No sé por qué me he dejado llevar (mejor dicho: no sé por qué me he dejado traer) a esta reunión. En realidad, no estaremos sólo los españoles. Seremos un grupo heterogéneo y amorfo de técnicos de distintas áreas, españoles desubicados en distintas zonas de Europa, Asia y América y algún que otro fichaje local de alguna que otra de nuestras sedes en el extranjero. Resumiendo (to cut a long story short, que estamos en London): esto puede acabar como el rosario de la aurora.
Aún no he tenido tiempo de abrir la maleta, pero tenía que verte, querido maldito diario. El cabrón de Lolo me recogió en mi casa a las ocho de la mañana. Habíamos quedado a las siete y media, pero el tío no admitió mis protestas (Tengo soluciones para todo, dijo) y pisó a fondo el acelerador, convirtiendo su Audi en un parque de atracciones, en una montaña rusa.
Juro que jamás he ido hacia un aeropuerto más asustado.

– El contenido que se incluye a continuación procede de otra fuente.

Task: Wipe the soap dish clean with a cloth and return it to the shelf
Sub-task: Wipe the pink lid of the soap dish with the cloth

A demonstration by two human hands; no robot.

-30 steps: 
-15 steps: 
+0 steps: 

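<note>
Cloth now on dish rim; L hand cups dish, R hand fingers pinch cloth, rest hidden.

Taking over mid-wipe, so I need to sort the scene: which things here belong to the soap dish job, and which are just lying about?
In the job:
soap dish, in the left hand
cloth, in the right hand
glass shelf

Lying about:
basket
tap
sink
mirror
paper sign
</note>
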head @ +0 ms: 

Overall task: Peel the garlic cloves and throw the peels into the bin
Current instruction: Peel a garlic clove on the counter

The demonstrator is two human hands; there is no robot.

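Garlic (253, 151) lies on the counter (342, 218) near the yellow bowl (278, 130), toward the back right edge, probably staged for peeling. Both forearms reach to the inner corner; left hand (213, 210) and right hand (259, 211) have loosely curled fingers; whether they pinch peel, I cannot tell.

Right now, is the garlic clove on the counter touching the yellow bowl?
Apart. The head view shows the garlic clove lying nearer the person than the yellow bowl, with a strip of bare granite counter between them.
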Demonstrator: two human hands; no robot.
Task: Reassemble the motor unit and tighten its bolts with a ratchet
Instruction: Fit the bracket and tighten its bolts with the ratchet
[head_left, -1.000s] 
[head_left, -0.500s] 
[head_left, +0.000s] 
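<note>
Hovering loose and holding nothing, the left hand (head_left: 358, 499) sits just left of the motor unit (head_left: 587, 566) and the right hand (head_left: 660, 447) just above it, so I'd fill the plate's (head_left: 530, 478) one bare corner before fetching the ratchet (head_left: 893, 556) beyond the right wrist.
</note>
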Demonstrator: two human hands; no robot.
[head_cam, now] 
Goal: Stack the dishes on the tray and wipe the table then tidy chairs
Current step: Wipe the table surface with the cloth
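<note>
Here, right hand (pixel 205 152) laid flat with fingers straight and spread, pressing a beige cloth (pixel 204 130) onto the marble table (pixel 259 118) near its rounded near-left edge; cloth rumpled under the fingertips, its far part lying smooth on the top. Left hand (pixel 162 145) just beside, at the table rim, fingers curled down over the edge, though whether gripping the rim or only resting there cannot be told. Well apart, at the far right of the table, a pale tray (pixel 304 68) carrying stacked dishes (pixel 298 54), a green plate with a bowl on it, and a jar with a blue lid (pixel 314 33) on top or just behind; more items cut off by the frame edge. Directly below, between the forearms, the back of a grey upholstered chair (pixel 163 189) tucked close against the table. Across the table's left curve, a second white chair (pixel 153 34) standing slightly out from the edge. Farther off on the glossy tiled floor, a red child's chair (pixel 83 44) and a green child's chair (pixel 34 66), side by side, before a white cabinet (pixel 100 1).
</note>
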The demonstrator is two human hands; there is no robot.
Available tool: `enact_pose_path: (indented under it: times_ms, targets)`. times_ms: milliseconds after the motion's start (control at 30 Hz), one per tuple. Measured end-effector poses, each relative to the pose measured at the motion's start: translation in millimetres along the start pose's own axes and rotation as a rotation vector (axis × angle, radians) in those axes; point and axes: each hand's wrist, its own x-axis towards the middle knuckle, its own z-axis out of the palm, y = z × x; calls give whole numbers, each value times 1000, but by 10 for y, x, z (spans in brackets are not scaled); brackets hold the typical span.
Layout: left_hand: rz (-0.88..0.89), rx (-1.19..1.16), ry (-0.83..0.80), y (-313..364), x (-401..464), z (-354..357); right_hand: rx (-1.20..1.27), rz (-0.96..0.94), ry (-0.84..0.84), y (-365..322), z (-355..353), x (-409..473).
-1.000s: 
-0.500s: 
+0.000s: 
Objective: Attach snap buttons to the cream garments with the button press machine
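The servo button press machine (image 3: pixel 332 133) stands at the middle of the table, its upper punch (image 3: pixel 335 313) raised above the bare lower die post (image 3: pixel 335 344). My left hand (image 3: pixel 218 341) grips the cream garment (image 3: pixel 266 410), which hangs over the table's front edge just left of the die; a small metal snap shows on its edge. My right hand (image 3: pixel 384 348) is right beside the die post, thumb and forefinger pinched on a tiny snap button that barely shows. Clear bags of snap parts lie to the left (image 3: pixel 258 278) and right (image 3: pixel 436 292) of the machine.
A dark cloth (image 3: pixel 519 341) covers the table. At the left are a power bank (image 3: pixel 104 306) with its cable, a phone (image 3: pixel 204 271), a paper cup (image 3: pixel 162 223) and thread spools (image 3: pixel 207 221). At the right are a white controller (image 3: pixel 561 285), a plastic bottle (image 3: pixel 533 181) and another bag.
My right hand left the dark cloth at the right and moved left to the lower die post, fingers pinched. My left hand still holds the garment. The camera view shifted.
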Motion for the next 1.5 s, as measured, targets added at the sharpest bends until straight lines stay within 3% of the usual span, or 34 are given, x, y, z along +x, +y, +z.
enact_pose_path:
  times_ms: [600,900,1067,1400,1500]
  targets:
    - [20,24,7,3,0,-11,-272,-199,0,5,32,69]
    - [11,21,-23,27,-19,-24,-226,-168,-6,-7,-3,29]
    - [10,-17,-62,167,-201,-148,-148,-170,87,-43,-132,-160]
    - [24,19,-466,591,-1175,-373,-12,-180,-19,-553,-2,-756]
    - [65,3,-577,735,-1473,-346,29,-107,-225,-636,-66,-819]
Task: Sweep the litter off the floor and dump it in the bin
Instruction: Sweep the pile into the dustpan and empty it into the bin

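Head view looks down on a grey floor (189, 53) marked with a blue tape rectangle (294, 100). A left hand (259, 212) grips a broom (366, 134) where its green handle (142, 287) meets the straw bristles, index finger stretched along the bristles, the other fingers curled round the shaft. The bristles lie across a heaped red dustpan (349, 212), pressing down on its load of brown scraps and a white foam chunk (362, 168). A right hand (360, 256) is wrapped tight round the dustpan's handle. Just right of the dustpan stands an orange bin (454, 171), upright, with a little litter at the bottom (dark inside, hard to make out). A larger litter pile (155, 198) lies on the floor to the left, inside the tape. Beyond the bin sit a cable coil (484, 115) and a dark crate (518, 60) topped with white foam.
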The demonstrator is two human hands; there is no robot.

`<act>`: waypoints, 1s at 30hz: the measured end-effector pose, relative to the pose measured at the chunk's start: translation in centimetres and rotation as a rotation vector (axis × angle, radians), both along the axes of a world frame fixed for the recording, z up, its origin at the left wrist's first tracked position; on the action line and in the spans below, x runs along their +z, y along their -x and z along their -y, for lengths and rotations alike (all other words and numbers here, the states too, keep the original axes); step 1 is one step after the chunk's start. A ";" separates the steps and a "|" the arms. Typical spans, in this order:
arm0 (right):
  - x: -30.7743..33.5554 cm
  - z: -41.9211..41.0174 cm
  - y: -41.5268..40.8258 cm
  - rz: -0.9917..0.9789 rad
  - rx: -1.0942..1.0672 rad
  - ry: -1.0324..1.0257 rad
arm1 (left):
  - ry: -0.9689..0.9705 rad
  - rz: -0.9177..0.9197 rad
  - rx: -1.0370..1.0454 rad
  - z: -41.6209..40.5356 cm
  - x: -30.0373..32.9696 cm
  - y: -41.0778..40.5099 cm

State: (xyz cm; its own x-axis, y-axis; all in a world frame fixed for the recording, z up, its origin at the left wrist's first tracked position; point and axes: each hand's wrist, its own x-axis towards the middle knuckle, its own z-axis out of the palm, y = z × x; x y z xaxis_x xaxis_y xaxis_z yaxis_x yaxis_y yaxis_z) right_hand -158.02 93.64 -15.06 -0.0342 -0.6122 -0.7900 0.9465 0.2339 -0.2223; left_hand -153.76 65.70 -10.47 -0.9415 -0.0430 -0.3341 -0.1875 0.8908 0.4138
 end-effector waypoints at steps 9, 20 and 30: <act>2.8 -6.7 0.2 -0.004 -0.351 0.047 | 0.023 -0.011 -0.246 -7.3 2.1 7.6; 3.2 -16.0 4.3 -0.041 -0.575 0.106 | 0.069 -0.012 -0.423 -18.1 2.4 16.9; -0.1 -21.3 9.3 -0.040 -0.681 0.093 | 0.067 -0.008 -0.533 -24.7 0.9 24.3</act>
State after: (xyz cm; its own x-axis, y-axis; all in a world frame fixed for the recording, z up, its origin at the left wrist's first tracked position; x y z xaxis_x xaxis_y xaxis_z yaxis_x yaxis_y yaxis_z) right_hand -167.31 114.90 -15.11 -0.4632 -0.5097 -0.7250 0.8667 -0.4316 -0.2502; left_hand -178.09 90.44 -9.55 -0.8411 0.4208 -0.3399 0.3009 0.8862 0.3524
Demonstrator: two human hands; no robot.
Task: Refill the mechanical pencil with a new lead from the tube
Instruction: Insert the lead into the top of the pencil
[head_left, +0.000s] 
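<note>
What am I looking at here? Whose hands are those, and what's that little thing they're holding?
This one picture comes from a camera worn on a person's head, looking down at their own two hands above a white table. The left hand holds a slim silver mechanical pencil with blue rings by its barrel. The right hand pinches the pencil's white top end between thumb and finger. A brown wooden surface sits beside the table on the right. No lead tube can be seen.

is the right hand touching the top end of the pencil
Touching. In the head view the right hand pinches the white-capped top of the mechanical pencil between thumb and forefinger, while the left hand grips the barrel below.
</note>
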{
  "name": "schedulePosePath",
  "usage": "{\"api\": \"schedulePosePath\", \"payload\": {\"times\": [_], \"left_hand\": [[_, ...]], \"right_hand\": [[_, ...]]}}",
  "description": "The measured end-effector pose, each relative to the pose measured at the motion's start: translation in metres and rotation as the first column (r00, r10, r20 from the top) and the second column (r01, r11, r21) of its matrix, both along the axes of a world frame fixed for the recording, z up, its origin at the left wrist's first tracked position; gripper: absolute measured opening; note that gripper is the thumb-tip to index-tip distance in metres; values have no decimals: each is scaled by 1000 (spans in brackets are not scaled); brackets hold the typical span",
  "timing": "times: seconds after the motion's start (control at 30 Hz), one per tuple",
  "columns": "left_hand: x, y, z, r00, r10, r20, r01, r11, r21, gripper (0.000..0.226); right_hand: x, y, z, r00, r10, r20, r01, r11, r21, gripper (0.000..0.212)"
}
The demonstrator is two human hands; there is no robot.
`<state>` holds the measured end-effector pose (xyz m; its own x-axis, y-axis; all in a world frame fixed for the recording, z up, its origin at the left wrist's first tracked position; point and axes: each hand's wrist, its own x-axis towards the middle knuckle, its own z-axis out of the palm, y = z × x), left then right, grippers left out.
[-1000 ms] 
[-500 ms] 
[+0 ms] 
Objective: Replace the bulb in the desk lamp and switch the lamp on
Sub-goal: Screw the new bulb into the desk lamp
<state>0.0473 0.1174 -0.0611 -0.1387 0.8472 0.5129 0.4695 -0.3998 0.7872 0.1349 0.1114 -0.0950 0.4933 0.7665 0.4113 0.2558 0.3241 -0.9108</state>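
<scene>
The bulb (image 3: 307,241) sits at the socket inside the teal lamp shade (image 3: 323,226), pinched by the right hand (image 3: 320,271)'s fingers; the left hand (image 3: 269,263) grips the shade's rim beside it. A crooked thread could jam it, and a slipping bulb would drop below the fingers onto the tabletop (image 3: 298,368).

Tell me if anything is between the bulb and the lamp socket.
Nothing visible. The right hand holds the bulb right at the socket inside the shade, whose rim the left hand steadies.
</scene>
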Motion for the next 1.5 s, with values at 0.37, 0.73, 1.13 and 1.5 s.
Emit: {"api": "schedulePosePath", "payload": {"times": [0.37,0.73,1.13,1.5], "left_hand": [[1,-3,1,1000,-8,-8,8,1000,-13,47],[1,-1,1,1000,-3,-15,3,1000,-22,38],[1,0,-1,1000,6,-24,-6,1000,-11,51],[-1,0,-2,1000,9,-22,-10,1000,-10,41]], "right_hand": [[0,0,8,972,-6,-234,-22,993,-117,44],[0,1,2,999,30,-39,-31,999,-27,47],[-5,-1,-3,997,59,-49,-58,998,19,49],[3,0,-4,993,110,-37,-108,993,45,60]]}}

Lolo es de los que aceleran mirando al acompañante. Me contaba no sé qué historias sobre un gamberro que le había abollado el capó, pero yo sólo escuchaba el redoble de mi corazón, clamando por su supervivencia. No respiras, no oyes, no respondes. Entonces adelanta como lo haría Hamilton (la comparación con Fernando Alonso no es apropiada porque Fernando Alonso es seguro y no se sale nunca) y se te pone cara de gilipollas y Lolo va y se parte de risa contigo. Que tengo un Audi, tío, grita, pero tú no lo escuchas porque ha abierto el techo descapotable. Son las ocho y diez y hace un frío de cojones, pero ¿para qué está si no la capota?
¿Qué modelo es éste?, preguntas para que no se te note el canguelo, pero el viento no te deja escuchar la respuesta.
Has pisado la línea continua, gritas. ¿A que no se ha roto?, te responde. ¿Qué más le iba a decir?
A mí el carné por puntos me la refanfinfla. Anda que no me tienen que pillar veces para quitármelo, pero los trescientos euros de multa no veas cómo me joden, afirma, pero no se pone el cinturón porque le arruga la camisa, no sabe para qué sirve el espejo retrovisor, no es racista (le da igual el color del semáforo) y, por supuesto, no pone el intermitente porque sabe bien adónde va.
Nada más llegar al hotel, Lolo ha desaparecido (a lo suyo), pero yo me he alegrado de pisar tierra firme.